Zelda Sayre to F. Scott Fitzgerald

Published by Rebecca Budd

Blogger, Visual Storyteller, Podcaster, Traveler and Life-long Learner

26 thoughts on “St. Valentine’s Day

  1. My husband and I don’t really celebrate St. Valentine’s Day. We didn’t make a decision about it, but we just kind of shrug when it rolls around every year. It’s become way too commercialized. Going out to eat is a nightmare – it’s the busiest night of the year and service is usually bad. We usually have a drink and say Happy Valentine’s Day and then that’s it. I suppose it’s boring. I didn’t know the real story of St. Valentine. What a hero!


    1. I confess, I had never thought to look up the story! I am learning over and over again, that the story is every present, ready to be heard by willing hearts. I have been married 35 years. For me, Valentine’s Day is a lifelong celebration that is comprised of little details like helping with the laundry, baking bread, and making plans together. My favourite Valentine’s Day quote is by George Eliot: “What greater thing is there for two human souls, than to feel that they are joined for life–to strengthen each other in all labor, to rest on each other in all sorrow, to minister to each other in all pain, to be one with each other in silent unspeakable memories at the moment of the last parting?”


      1. Wow, 35 years! good for you. I think that in today’s throwaway culture, people always seem to be looking for something new and shiny, including life partners. I’ve been with Le Husband for over 14 years and I’m so proud of it, because I never thought that I was the marrying kind. 😉


      2. Ah, those that think they are not the “marrying” kind are usually amazed to find that it is an agreeable institution. I had no intention of getting married – I am still surprised, even after all these years, that I am!

        “Being deeply loved by someone gives you strength, while loving someone deeply gives you courage.”
        Lao Tzu


    1. A very interesting article. I would argue that is it very much in context and relevant to our discussion. I have found that there are three basic conversations in life; all of them involve “love.” 1) With yourself 2) With your partner 3) With your work. To be happy, I need to love my “work.” Confucius says it better than I do: “Choose a job you love, and you will never have to work a day in your life.”


    1. Your comments sent me back to do more research. It seems that the modern Valentine’s Day has more do to with card production than it does with the original saint.
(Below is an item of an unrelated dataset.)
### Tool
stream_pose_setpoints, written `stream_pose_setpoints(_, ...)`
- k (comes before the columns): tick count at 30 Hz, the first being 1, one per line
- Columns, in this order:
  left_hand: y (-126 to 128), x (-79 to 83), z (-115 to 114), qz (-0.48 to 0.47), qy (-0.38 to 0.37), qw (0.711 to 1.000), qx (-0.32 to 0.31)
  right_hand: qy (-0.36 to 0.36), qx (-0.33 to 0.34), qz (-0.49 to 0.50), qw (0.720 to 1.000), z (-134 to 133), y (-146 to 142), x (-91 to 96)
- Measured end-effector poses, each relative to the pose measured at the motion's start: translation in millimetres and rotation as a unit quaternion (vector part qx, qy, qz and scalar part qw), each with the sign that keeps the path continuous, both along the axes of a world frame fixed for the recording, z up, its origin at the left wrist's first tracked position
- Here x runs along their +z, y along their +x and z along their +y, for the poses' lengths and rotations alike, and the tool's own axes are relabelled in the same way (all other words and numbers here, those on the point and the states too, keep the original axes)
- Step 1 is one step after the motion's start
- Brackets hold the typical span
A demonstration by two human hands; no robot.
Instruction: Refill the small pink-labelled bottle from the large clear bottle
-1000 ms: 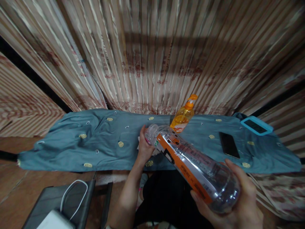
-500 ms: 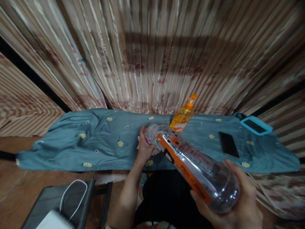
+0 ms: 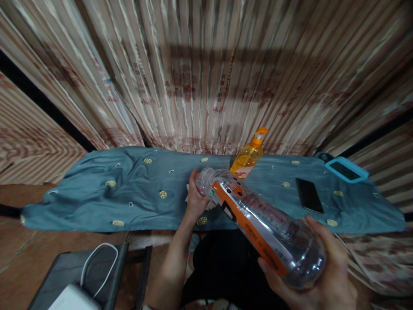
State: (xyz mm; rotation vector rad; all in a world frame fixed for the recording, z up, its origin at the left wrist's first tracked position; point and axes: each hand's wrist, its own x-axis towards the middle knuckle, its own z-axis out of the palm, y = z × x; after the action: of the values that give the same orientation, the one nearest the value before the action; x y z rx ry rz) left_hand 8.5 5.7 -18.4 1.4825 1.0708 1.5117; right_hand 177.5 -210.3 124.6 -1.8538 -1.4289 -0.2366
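My right hand [image 3: 325,267] is wrapped round the base of a large clear plastic bottle [image 3: 261,228] with an orange and white label. The bottle is tilted, its neck end pointing down and away to the left. At that end my left hand [image 3: 196,196] is closed round a small clear container [image 3: 204,177] with a bit of pink on it. The container meets or overlaps the bottle's neck; whether the two touch, and whether liquid is flowing, I cannot make out. Something white and crumpled [image 3: 211,206] lies behind my left hand, mostly hidden.
A pump bottle [image 3: 247,161] of orange liquid stands at the back of the cloth-covered table [image 3: 93,193]. To the right lie a black phone [image 3: 309,196] and a light-blue framed device [image 3: 346,169]. A dark stool [image 3: 109,269] with a white box [image 3: 74,299] and cable is at lower left.
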Motion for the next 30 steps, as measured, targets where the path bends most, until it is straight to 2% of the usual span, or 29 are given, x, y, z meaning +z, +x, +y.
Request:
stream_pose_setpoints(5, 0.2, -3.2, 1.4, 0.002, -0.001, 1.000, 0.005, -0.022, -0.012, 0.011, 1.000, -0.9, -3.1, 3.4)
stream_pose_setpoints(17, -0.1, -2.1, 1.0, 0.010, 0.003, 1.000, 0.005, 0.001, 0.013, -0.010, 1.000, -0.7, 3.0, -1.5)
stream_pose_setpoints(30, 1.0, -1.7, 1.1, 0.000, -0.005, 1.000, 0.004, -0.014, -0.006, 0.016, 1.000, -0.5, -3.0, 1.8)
According to Wikipedia, 1797 marked the start of cards and sentimental verses. This week, millions of electronic cards will be sent out over the cables and WiFi.

      Even William Shakespeare knew that St. Valentine’s Day was special.

      To-morrow is Saint Valentine’s day,
      All in the morning betime,
      And I a maid at your window,
      To be your Valentine.
      Then up he rose, and donn’d his clothes,
      And dupp’d the chamber-door;
      Let in the maid, that out a maid
      Never departed more.
      —William Shakespeare, Hamlet, Act IV, Scene 5


  2. We just can’t help loving someone and also loving many people or things but in different ways. I sometimes feel uncomfortable saying to someone – I love you – because I do not mean in a sensual way. I envy the word agape as it can mean strong affection in a devoted way.

    And we must remember there are some who are still struggling for the right to love and marry whomever they choose.


    1. Ah, agape! What a wonderful word.

      “Love suffers long and is kind; love does not envy; love does not parade itself, is not puffed up;
      Does not behave rudely, does not seek its own, is not provoked, thinks no evil;
      Does not rejoice in iniquity, but rejoices in the truth;
      Bears all things, believes all things, hopes all things, endures all things.
      Love never fails.”


  3. I loved the animated story of St Valentine. I loved the story, the cute little characters, the presentation and everything about it. What a tragic, but beautiful story.


  4. Poor Zelda and F.Scott, what a miserable relationship they had. Read a couple bios. Zelda had substantial struggles.
    I know nothing of the history of Valentine and found it fascinating. Thanks for the informative post as always.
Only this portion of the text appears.